After he wrote the post, he put it up on Hacker News. Within a few minutes it had made the front page. Within a few minutes after that the orders had started to pour in. So many orders were coming in I was scrambling to fill them. By the time the dust had settled I had been processing orders all night, and went to sleep at 6 AM with over $200 in sales. The next day they kept coming in and by this time, about a week after I released it I’ve made almost $1,000 in revenue. I’m going to continue to iterate the product – I have a few exciting things in the pipeline for next week – and hopefully I will be able to grow it into a real business.
What have been some of the greatest challenges you’ve had as an entrepreneur? How did you overcome them?
Well I think the biggest challenge for any young entrepreneur to overcome is gaining the self-confidence to put yourself out there, accept failure, and overcome it. It’s very easy, after a bad product launch to say to yourself “Hey, I’m not good at this. I don’t think I’m going to do this any more. I bet Mark Zuckerberg never failed liked this.” The problem with our perception of successful people is that we only see their successes. But that’s actually a gift in disguise because if I don’t know all of the times that Mark Zuckerberg made a terrible website that no one wanted, I know that NO ONE is going to know about all the times that I’ve made a terrible website that no one wanted. No one cares about your failures. Unless you’re running a scam, the failures fade into the mist of memory, and the successes rise to the top.

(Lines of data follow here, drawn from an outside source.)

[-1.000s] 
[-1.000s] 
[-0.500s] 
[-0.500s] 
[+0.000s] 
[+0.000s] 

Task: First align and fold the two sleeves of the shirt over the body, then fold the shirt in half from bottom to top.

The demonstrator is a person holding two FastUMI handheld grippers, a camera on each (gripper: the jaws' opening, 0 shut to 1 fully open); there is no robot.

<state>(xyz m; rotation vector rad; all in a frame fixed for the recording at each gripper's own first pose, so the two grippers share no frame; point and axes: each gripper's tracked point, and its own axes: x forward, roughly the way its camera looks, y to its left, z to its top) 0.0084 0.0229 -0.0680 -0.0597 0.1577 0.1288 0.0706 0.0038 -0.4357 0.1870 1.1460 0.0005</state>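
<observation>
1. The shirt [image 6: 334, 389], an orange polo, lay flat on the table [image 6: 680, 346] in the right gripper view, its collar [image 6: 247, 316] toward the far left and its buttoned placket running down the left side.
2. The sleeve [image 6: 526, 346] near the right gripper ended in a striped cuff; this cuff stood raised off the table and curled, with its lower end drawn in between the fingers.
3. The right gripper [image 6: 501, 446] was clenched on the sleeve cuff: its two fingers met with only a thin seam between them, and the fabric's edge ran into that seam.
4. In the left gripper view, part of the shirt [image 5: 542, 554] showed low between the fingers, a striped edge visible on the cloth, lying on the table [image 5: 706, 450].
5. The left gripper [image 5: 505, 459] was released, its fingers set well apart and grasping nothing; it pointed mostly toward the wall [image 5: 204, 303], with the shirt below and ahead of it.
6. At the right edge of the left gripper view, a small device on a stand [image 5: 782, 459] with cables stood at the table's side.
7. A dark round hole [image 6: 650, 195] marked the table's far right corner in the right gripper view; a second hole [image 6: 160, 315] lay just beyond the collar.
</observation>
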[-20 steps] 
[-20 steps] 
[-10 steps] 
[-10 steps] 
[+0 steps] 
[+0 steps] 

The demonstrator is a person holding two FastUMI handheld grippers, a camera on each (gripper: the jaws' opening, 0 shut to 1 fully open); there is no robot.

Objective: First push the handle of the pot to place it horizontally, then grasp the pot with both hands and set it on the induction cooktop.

What additional advice would you offer to aspiring founders and entrepreneurs?
First of all, learn to program. There’s nothing worse than someone who wants to start a software business who doesn’t know how to code. Second, get to know your customers. If you don’t go out every day and talk to people and figure out what they want it’s almost impossible to create a successful product. Third, care about your customers. They shouldn’t just be a number on a spreadsheet. If people are spending their hard earned money on what you produce it’s your responsibility to go above and beyond to make sure that the money that they spent believing in you didn’t go to waste.